En parlant du Viêt-Nam, on ne cesse pas de penser à sa guerre, à ses blessures et à ses boat-people. Personne n'y peut rester indifférente lorsqu'on sait qu'il y avait 13 millions de tonnes de bombes (265 kg par habitant) et soixante millions de litres de défoliants largués durant la guerre. Il y avait environ 4 millions de civils vietnamiens tués ou blessés, 450000 combattants vietnamiens morts, 800.000 combattants blessés sans parler de 58183 Américains morts ou portés disparus et de 313613 blessés du côté des Américains. Cette guerre divisa à cette époque, non seulement l'opinion internationale mais aussi l'opinion vietnamienne. Elle continue à rester gravée jusqu'à nos jours dans les esprits des Américains. Par contre, il est difficile pour un Vietnamien de justifier cette guerre lorsqu'on est épris de justice, de liberté et d'indépendance. On a en chacun de nous plein de regrets, de contradictions et d'embarras car on connaît parfaitement les causes de cette guerre et ses conséquences.

 

 

Chagrins de guerre

L'indépendance et la liberté ne se retrouvent jamais ensemble sur le chemin de la paix. On continue à rêver de les avoir ensemble un jour sur cette terre si ardue qu'on n'a pas cessé de façonner et d'imprégner de sa sueur et de ses larmes depuis tant de générations.
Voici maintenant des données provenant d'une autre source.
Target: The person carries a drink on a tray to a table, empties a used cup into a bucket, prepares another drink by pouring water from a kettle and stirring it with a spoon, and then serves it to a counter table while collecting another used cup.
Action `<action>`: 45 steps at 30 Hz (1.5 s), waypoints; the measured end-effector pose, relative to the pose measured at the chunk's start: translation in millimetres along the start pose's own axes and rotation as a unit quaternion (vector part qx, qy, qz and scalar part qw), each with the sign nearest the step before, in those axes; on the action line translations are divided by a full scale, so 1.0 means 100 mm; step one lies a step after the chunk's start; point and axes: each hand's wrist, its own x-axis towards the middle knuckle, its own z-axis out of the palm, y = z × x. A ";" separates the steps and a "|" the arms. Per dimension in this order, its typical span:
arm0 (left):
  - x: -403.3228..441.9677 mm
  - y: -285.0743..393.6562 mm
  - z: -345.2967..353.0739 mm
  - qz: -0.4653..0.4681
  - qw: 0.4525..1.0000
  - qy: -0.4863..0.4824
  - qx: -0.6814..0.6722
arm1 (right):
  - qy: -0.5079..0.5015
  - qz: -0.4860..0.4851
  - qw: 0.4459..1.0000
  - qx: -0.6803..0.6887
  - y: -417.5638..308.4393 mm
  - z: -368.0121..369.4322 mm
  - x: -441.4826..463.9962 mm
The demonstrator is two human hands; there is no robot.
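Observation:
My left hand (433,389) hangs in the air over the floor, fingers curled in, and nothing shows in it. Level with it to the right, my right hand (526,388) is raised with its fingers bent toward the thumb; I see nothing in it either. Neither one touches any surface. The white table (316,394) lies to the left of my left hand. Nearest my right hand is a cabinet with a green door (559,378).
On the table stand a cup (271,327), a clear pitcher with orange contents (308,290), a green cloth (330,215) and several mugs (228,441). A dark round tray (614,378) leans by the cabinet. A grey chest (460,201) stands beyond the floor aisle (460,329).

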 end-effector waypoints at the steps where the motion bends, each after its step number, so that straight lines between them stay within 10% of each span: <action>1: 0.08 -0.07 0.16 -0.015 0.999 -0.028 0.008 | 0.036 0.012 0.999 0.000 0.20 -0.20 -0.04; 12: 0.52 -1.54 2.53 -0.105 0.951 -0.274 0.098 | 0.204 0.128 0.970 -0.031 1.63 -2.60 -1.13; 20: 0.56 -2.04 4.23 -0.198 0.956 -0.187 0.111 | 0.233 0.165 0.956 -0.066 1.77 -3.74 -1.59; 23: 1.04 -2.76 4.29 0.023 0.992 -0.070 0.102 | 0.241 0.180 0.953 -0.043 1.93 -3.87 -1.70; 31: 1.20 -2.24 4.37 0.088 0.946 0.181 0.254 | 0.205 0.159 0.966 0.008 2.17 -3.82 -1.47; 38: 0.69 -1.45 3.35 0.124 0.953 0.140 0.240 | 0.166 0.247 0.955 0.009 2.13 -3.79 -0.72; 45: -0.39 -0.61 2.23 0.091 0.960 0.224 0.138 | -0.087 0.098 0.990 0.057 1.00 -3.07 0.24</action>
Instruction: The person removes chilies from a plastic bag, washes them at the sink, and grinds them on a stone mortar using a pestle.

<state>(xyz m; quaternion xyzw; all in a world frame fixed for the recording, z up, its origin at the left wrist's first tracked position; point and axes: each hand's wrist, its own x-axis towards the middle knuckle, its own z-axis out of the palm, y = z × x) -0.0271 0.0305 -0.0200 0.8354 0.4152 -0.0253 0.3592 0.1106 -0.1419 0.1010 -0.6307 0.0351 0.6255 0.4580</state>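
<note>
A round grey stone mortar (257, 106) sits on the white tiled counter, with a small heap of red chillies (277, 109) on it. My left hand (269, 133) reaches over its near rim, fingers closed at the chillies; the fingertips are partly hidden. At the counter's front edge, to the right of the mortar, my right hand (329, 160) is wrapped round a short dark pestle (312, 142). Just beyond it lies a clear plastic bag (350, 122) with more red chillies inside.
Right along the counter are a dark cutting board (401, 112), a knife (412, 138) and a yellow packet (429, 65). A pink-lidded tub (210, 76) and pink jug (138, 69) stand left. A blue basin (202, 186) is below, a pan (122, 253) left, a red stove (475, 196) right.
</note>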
On continue à implorer Dieu, à attribuer la faute aux étrangers sans vouloir reconnaître ses erreurs, sans oser se regarder dans le miroir et sans vouloir nourrir l'espoir de tout un peuple.

  On a perdu trop d'occasions dans le passé pour se réconcilier, pour faire sortir le Viêt-Nam de sa pauvreté et pour le ramener sur le chemin de la prospérité à l'aube du XXIème siècle. Il est temps de ne pas recommencer les mêmes erreurs que nos aînés ont commises depuis tant d'années, d'enfouir les rancunes personnelles dans l'intérêt national et de traiter magnanimement tous ceux qui ne partagent pas les mêmes convictions politiques. Il est évident qu'on ne le fait pas avec facilité mais il est moins douloureux que ce qu'ont souffert tant de familles vietnamiennes durant cette guerre, ce qu'on nomme souvent "les chagrins de la guerre"
En 1945, dans le delta du Mékong, un jeune adolescent de nom Hoàng, issu d'une famille de terriens, vit en cachette dans un faubourg non loin de Cần Thơ avec sa jeune amante de nom Hương. Ils arrivèrent à avoir deux enfants, un garçon de nom Thành âgé de 3 ans et une fille de nom Mai, âgée d'un an. Malheureusement, cette union conjugale fut de courte durée car elle fut découverte par leurs proches. Ceux-ci la réprouvèrent fortement car c'était une honte pour la famille lorsqu'on savait que cette jeune femme n'était autre que la cousine de Hoàng.